## Exercise prompt
Tell how many lines in these records contain the string "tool", with only the number as the reply.

## Records shown
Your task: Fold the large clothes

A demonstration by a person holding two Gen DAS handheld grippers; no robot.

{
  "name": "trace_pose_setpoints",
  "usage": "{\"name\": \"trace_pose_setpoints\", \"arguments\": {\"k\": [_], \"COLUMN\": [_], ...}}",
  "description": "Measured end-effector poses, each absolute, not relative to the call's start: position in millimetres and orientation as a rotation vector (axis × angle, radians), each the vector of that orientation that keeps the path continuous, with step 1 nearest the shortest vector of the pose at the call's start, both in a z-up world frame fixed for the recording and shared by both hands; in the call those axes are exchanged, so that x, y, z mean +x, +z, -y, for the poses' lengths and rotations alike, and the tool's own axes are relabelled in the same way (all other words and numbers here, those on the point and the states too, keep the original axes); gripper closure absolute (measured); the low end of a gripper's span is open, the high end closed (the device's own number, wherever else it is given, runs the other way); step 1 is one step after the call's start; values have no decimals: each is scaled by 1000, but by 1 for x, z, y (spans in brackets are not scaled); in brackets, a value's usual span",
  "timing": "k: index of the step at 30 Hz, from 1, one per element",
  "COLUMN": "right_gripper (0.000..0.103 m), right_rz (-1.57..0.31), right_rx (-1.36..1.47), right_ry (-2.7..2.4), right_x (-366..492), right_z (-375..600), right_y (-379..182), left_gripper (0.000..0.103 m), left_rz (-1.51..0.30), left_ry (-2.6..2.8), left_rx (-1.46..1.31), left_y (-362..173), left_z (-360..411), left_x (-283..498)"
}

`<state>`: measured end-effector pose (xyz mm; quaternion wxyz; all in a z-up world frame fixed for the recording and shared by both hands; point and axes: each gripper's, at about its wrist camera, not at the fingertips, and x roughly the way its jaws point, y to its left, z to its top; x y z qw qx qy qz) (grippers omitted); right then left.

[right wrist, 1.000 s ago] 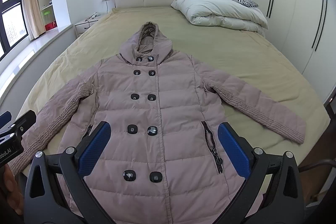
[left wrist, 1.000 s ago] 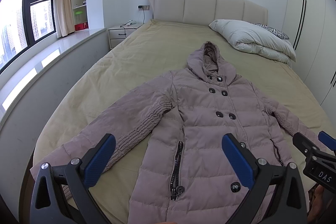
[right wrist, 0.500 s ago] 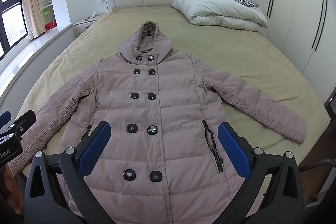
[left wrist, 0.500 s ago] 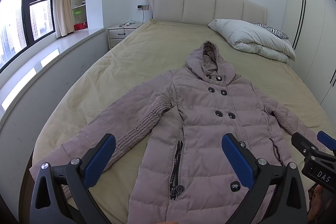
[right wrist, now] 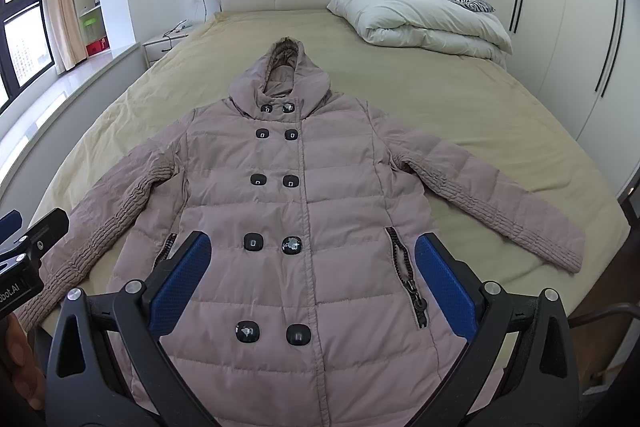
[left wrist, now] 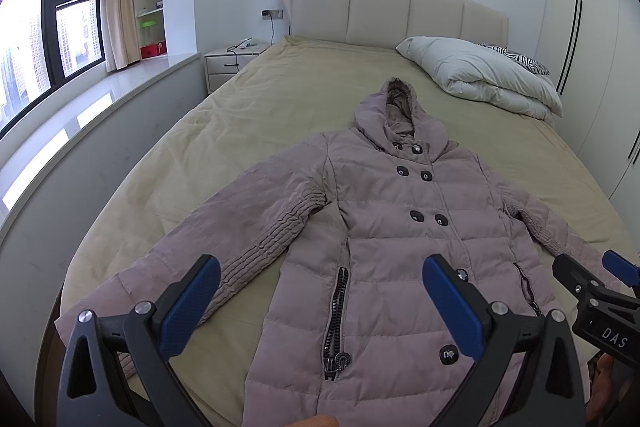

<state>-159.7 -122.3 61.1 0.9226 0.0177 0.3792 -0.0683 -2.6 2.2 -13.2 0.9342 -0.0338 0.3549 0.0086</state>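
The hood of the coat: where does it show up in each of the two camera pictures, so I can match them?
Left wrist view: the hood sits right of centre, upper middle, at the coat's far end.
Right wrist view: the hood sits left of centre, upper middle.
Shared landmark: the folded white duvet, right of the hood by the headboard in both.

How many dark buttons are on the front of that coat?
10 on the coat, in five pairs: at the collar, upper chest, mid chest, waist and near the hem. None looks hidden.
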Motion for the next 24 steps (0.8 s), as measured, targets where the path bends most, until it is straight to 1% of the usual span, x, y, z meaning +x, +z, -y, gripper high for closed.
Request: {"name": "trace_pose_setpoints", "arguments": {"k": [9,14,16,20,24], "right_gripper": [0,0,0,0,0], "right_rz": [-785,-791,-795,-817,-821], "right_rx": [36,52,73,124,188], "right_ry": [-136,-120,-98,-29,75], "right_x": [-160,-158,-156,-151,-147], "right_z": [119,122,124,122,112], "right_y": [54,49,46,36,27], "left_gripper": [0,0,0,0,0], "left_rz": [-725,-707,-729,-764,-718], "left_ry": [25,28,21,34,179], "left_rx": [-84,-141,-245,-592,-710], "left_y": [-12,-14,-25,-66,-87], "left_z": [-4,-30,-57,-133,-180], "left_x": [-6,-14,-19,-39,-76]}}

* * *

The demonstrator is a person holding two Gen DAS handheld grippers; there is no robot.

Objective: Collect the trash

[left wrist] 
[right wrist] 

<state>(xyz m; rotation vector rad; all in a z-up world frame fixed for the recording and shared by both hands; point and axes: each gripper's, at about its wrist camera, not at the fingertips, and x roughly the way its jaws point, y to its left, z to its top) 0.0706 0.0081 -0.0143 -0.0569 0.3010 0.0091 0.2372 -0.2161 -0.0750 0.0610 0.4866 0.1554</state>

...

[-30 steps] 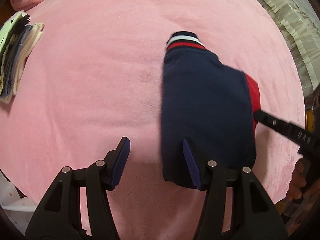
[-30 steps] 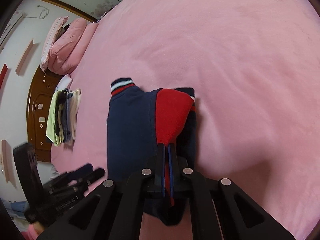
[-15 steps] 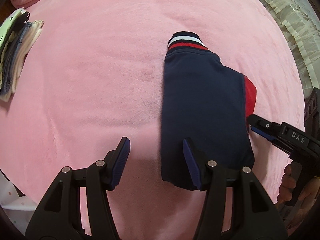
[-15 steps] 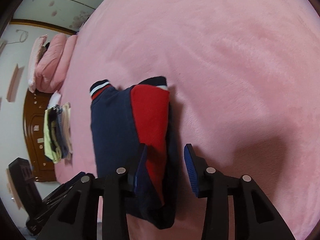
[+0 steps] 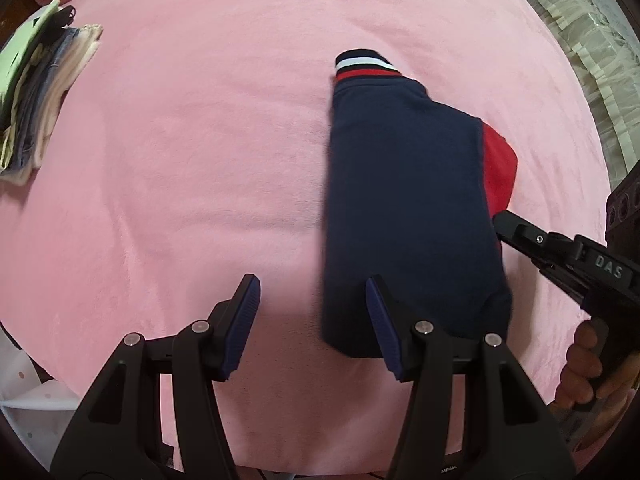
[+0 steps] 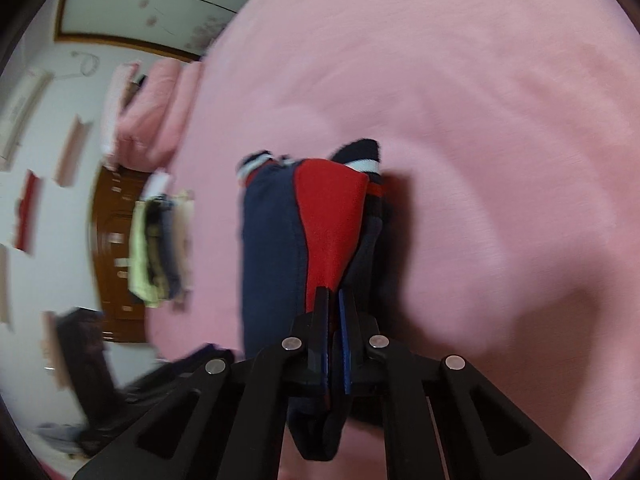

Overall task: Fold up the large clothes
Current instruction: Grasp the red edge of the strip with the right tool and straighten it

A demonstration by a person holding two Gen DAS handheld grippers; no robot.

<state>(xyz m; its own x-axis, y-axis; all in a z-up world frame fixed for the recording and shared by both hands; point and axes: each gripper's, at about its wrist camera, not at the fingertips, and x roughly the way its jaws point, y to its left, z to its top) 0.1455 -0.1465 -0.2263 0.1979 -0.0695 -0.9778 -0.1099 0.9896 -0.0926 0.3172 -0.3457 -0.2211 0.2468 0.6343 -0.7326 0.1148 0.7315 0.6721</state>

## Answer for this exercise
2